Scientists Now Know Why These French Rabbits Do Handstands When Moving Fast

For over a century, animal experts have known that a certain variety of rabbits move exclusively on their front legs when trying to move fast, but they’ve only recently learned why that is.

The Sauteur d’Alfort, also known as the Alfort jumping rabbit have baffled scientists for more than a decade. Unlike other rabbit varieties, the sauteur d-Alfort have a uniquely acrobatic way of moving. Over short distances, when moving slowly, they walk on all four limbs, but their hind legs hit the floor one after another, rather than at the same time. But the truly remarkable thing happens when it needs to move faster. Rather than hopping, it quickly lifts its hind legs above its head and starts moving on its front legs alone.
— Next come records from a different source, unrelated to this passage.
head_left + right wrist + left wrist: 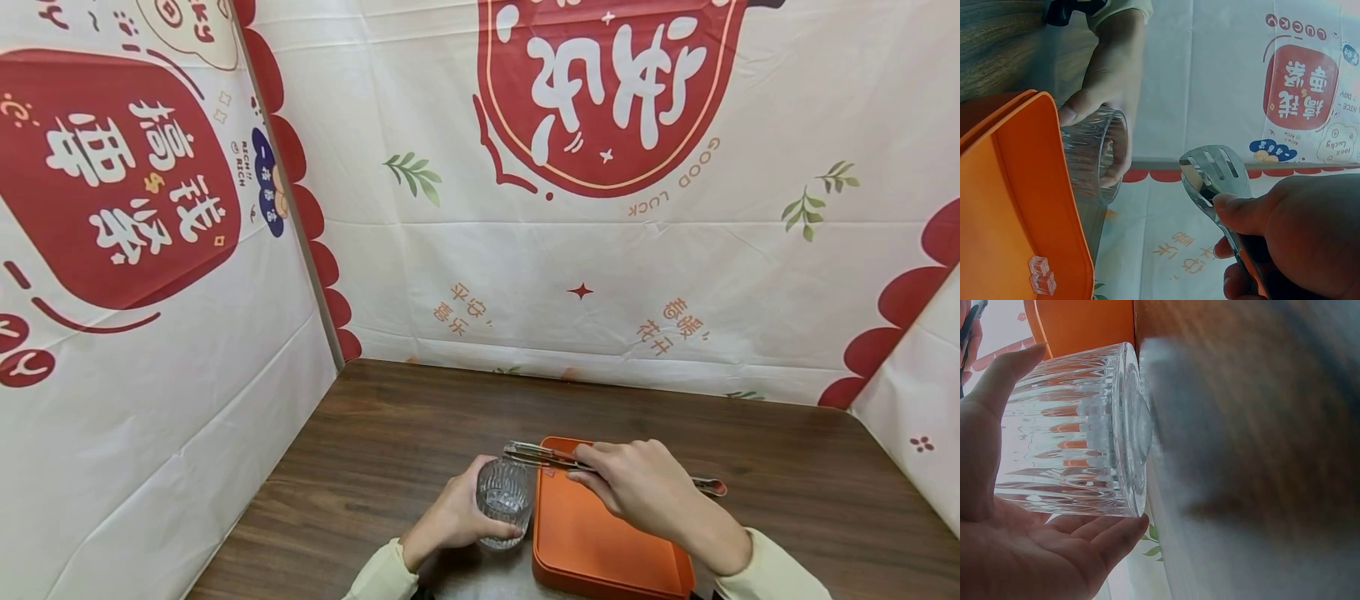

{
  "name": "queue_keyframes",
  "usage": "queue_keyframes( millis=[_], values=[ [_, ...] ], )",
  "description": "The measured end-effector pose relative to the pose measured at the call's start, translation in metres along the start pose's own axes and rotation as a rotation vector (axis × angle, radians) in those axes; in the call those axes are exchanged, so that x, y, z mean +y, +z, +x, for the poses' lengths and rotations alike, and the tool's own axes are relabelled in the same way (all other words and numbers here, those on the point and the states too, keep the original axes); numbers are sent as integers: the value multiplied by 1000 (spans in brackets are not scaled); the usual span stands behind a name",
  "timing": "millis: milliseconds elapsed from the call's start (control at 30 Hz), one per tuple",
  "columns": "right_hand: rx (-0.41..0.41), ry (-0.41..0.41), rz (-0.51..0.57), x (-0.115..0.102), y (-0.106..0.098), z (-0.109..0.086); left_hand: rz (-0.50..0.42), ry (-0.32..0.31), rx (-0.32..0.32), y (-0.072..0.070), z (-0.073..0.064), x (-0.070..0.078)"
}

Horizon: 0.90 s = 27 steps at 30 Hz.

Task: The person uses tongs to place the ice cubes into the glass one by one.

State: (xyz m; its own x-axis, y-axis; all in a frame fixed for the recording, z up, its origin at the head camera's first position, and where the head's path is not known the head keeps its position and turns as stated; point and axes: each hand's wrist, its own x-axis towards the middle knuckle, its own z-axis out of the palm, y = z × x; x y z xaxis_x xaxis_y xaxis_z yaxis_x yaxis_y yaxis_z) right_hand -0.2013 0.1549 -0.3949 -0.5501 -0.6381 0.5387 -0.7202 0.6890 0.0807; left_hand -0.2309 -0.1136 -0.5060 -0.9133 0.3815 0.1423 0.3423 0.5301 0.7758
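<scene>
My left hand (459,510) grips a clear ribbed glass (505,498) around its side, thumb in front. Low in the glass, the left wrist view shows clear, blocky pieces (1094,422). Metal tongs (536,455) with slotted heads are held in my right hand (647,490), their tips above the glass rim. Whether anything is between the tips, I cannot tell. An orange tray (600,533) stands just right of the glass, partly under my right hand and forearm. Two small clear cubes (1042,275) lie inside it near one wall.
The brown wood-grain table (360,442) extends beyond the tray on both sides. White printed cloth (525,275) hangs behind the table, with more cloth at the left (187,400) and right.
</scene>
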Motion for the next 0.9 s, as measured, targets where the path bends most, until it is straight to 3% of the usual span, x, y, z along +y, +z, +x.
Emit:
queue_keyframes(
  millis=[567,900],
  values=[
    [14,-7,16,0,5,0,7,-6,3,0,0,0],
    [-21,37,11,4,1,-3,21,-9,4,0,0,0]
  ],
)
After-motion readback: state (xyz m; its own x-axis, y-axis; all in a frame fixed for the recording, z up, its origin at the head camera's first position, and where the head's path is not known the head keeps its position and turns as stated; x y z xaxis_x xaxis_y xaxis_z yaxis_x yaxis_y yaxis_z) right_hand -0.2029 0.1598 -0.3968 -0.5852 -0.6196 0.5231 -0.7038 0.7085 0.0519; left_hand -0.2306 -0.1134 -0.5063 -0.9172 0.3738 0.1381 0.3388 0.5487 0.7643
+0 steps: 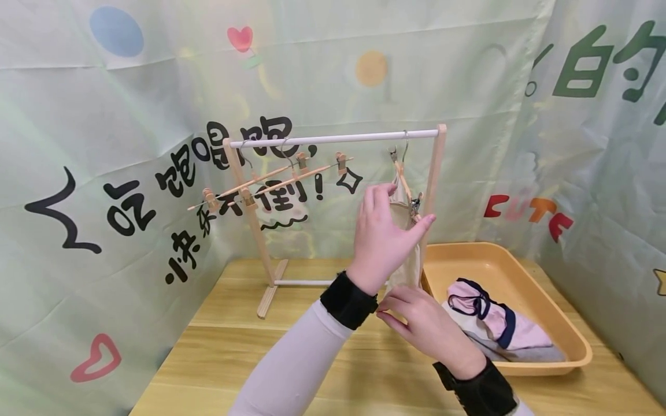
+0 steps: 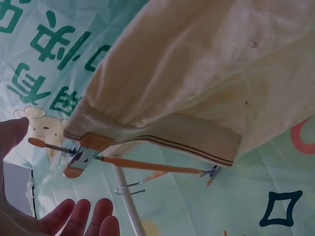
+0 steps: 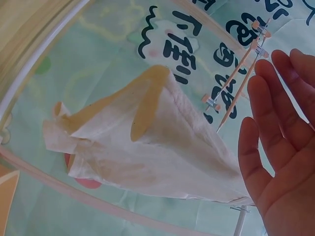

Experiments done decades ago showed that the sauteur was incapable of hopping, but thanks to modern technology, scientists know exactly why that is.

Photo: video screengrab

Experiments conducted as far back as 1943 showed that the inability to hop displayed by the sauteur d’Alfort rabbit was not a learned behavior, but the result of a recessive gene. However, until recently, no one knew exactly what gene that was, or how it prevented the animal from doing what all other rabbits find perfectly natural.

“With modern technology, it’s straightforward to go from a simple recessive disorder to finding the genes,” Leif Andersson, a geneticist at Uppsala University in Sweden, told Gizmodo. “The expectation was there was something wrong with the spinal cord, because they don’t coordinate their forelegs and the hind legs.”


That expectation proved correct, as a study conducted by scientists at Uppsala University shows that a warped gene called RORB (RAR-related orphan receptor beta) rendered them incapable of jumping. RORB helps pass information and links the left and right side of the body – which is essential for coordinating limb movements – but the warped gene caused the rabbits to over-flex their hindlegs, making jumping impossible.

“What’s happening when you’re moving is that you have these neurons firing all the time, and they coordinate muscle contractions and receive feedback on the balance of the different limbs,” Andersson said. “This coordination of muscle contraction is not correct in these rabbits.”


Basically, the handstand movement of certain sauteur d’Alfort rabbits is not itself the mutation, but rather a workaround to a debilitating genetic condition that prevents them from doing the iconic hop. Andersson added that the front-legged means of locomotion causes the rabbits no pain of which he was aware.

While the solving of the puzzle that was the sauteur d’Alfort movement may not seem like a scientific breakthrough, experts say that it is a testament to how far genetic science has come in recent years, and could advance our understanding of how vertebrates can walk.